Lines that include "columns" make up the answer; copy all of them from the data below.
---+---
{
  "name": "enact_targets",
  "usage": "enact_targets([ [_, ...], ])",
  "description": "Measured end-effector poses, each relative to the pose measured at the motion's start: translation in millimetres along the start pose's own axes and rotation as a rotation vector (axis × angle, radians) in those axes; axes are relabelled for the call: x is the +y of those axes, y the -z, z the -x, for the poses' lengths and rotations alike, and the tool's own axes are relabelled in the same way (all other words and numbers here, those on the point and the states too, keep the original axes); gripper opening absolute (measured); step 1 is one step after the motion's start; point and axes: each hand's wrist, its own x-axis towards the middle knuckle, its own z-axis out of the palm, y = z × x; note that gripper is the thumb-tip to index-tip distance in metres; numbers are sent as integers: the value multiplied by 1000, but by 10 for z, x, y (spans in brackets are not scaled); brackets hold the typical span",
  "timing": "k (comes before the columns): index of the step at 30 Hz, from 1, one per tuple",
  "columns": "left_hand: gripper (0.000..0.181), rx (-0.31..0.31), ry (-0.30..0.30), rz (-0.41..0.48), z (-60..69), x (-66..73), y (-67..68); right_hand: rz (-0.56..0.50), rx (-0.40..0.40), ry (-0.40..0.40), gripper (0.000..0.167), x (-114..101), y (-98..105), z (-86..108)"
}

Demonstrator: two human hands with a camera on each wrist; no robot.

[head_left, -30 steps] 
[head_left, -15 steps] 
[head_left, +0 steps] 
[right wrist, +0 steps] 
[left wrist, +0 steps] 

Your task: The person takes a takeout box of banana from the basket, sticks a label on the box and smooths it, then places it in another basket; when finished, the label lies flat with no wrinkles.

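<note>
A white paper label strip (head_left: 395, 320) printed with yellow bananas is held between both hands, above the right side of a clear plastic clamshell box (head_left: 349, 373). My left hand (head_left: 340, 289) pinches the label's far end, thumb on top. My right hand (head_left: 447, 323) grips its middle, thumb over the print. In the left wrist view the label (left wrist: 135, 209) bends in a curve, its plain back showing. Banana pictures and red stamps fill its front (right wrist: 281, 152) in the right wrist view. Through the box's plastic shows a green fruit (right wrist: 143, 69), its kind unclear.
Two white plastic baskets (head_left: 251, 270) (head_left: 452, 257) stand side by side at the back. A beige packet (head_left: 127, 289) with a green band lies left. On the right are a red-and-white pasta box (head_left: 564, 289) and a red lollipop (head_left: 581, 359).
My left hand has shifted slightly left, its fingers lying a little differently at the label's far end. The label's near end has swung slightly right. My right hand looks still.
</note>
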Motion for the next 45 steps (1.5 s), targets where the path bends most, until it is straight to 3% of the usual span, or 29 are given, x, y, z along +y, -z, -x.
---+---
### Completed exercise:
  "timing": "k (comes before the columns): index of the step at 30 Hz, from 1, one per tuple",
  "columns": "left_hand: gripper (0.000..0.181), rx (-0.31..0.31), ry (-0.30..0.30), rz (-0.41..0.48), z (-60..69), x (-66..73), y (-67..68); right_hand: rz (-0.56..0.50), rx (-0.40..0.40), ry (-0.40..0.40), gripper (0.000..0.167), x (-114..101), y (-98..105), z (-86..108)"

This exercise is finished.